La seconde raison pour laquelle ce discours est incorrect réside dans le contenu même du traité de Sèvres entre les Puissances alliées et la Turquie. Un examen approfondi montre qu’il délimite effectivement de nouvelles frontières pour la Turquie, mais que le traitement de la frontière arménienne y est traité de manière substantiellement différente des autres. En fait, l’important article 27 du traité donne des indications quant aux frontières de la Turquie en Europe (§27.I) et en Asie (§27.II).

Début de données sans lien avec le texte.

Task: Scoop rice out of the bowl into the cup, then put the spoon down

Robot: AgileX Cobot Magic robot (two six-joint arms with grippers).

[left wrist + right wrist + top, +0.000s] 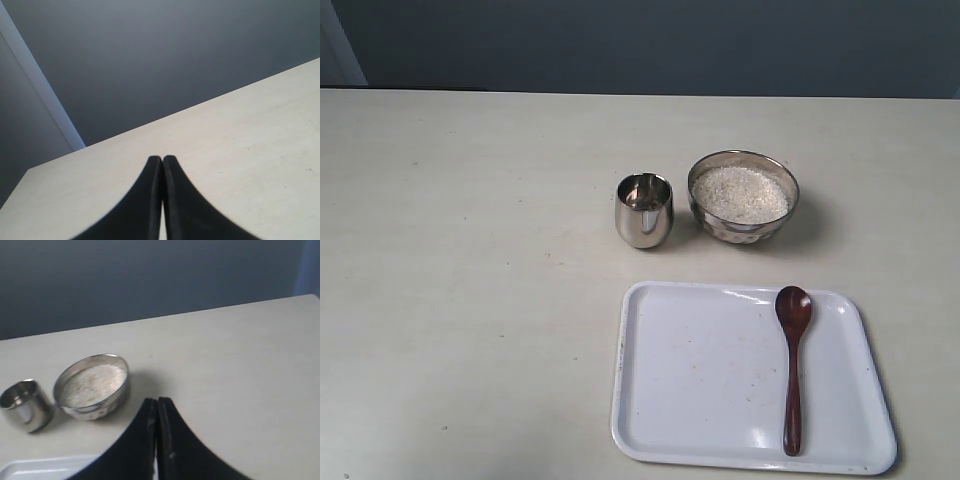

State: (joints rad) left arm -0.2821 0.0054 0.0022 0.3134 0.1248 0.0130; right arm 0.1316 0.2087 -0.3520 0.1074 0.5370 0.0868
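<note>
The bowl [743,196] stands at mid-table, filled with white rice [740,193]. Just left of it stands the steel cup [644,209]. The dark wooden spoon [793,362] lies lengthwise on the right side of a white tray [700,380], head toward the bowl. Neither arm shows in the exterior view. In the right wrist view the bowl [93,386] and cup [24,405] sit ahead of my right gripper [157,400], which is shut and holds nothing. My left gripper [162,158] is shut and empty over bare table.
The tray's corner [45,466] shows beside the right gripper. A dark wall runs behind the table's far edge [640,93]. The left half of the cream table [460,280] holds no objects.
</note>
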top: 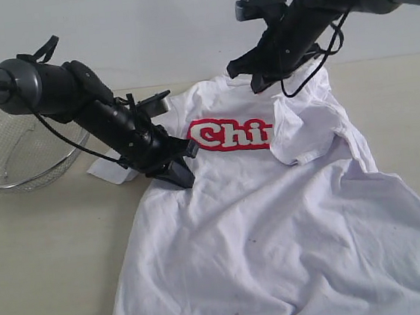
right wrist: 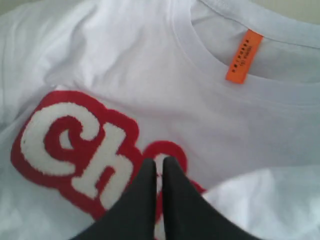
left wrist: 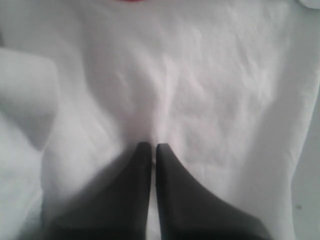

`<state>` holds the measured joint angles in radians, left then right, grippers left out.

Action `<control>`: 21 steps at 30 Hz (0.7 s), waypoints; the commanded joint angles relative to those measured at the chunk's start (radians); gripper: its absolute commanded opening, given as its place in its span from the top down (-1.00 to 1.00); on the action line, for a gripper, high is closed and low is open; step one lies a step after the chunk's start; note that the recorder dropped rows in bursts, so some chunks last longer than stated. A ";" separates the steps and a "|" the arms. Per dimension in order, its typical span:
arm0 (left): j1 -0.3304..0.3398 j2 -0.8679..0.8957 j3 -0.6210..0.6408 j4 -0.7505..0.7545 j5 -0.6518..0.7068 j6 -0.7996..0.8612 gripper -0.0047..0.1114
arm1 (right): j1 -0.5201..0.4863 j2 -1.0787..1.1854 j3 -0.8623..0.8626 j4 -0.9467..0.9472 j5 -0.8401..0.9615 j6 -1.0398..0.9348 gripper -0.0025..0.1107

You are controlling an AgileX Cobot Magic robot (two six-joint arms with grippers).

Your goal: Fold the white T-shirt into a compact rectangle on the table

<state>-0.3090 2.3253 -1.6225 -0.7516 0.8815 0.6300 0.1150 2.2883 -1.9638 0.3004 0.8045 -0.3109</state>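
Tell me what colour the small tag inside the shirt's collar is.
The neck tag is bright orange; the right wrist view shows it best.

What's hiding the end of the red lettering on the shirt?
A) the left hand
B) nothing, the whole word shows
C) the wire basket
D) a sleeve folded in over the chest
D: the sleeve lies folded in over the shirt and covers the red lettering past "Chi". The basket sits off to the side, and the left hand is at the word's other end.
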 commanded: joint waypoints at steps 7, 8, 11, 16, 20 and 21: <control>0.000 0.001 -0.006 0.016 0.009 -0.006 0.84 | -0.013 -0.064 -0.013 -0.432 0.215 0.248 0.96; 0.000 0.001 -0.006 0.016 0.013 -0.006 0.84 | -0.014 -0.044 -0.013 -0.430 0.197 0.267 0.96; 0.000 0.001 -0.006 0.016 0.027 -0.006 0.84 | -0.014 0.012 -0.013 -0.430 0.157 0.324 0.96; 0.000 0.001 -0.006 0.016 0.028 -0.006 0.84 | -0.014 0.103 -0.013 -0.454 0.154 0.415 0.96; 0.000 0.001 -0.006 0.007 0.027 -0.006 0.84 | 0.005 0.134 -0.013 -0.404 0.082 0.412 0.96; 0.000 0.001 -0.006 0.007 0.027 -0.006 0.84 | 0.014 0.135 -0.013 -0.403 0.054 0.412 0.96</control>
<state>-0.3090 2.3253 -1.6248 -0.7456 0.8995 0.6300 0.1100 2.4166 -1.9771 -0.1276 0.9348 0.0931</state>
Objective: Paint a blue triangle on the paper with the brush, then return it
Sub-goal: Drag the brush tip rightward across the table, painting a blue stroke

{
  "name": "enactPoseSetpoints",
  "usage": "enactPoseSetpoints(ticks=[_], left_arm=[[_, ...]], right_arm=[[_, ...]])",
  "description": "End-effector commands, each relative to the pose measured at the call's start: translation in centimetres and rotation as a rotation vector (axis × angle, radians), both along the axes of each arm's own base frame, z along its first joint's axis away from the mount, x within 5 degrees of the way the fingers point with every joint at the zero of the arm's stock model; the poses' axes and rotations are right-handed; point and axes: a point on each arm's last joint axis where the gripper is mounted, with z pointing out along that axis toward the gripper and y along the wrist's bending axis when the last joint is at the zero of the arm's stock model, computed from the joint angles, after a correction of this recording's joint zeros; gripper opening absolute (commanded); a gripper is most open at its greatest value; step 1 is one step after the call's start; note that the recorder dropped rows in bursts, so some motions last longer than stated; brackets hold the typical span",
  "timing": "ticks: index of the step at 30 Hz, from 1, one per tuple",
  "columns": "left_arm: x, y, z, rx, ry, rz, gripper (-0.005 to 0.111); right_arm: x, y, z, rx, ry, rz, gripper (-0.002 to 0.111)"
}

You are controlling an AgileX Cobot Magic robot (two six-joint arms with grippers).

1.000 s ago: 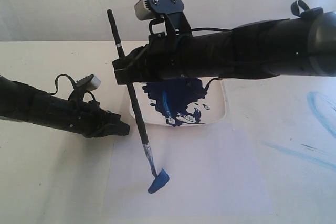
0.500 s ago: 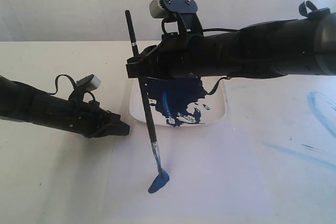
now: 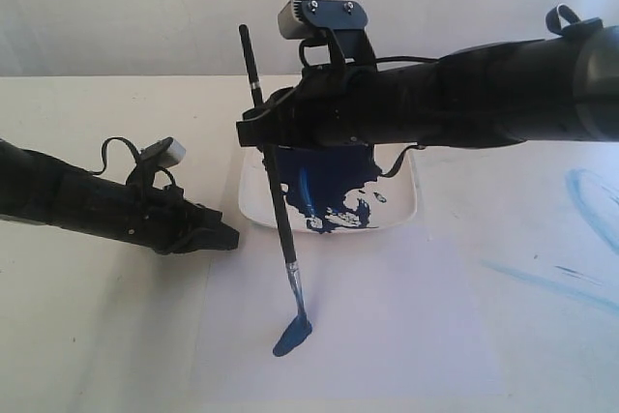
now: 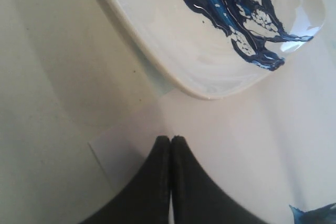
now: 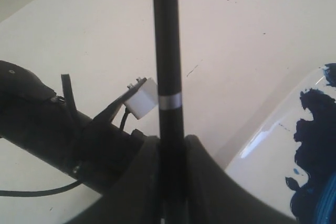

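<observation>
My right gripper (image 3: pixel 253 132) (image 5: pixel 172 142) is shut on the black handle of the brush (image 3: pixel 278 210) (image 5: pixel 168 56), which stands nearly upright over the paper (image 3: pixel 387 316). Its blue tip touches a dark-blue blob (image 3: pixel 291 337) near the paper's front left. That blob is the only stroke there; no blue triangle shows. My left gripper (image 3: pixel 230 237) (image 4: pixel 171 139) rests shut and empty at the paper's left edge, just left of the plate.
A square white plate (image 3: pixel 406 205) (image 4: pixel 173 51) with a navy paint splash (image 3: pixel 324 186) sits behind the brush, partly under my right arm. Faint light-blue streaks (image 3: pixel 580 200) mark the table at the right.
My right gripper has carried the brush to the right and stood it more upright. The tip has stayed on the blue blob. The left arm has not moved.
</observation>
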Motion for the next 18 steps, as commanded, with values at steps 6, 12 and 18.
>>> enactPoseSetpoints(ticks=[6, 12, 18], left_arm=[[-0.3, -0.1, -0.7, 0.005, 0.030, 0.001, 0.000], [-0.3, -0.1, -0.7, 0.005, 0.030, 0.001, 0.000], [-0.3, -0.1, -0.7, 0.005, 0.030, 0.001, 0.000]], right_arm=[[0.6, -0.2, -0.9, -0.018, 0.017, -0.016, 0.000], [1.4, -0.6, -0.5, -0.019, -0.007, -0.045, 0.000], [1.9, -1.0, -0.5, -0.030, -0.011, -0.076, 0.000]])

Pour les secondes, cet article fournit directement des instructions détaillées à propos des frontières avec la Syrie et avec la Mésopotamie– en se référant à une carte précisée par l’article 28 – tandis que quatrième paragraphe de l’article sur les frontières « à l’Est et Nord-Est » est rédigé de la manière suivante :
« Du point ci-dessus défini et jusqu’à la mer Noire, la frontière actuelle entre la Turquie et la Perse et les anciennes frontières entre la Turquie et la Russie, sous réserve des dispositions de l’article 89 »
L’article 89 auquel il est fait référence dans la section VI déportée et dévolue à l’Arménie commence par l’article 88 qui affirme que « La Turquie déclare reconnaître, comme l’ont déjà fait les Puissances alliées, l’Arménie comme un État libre et indépendant ».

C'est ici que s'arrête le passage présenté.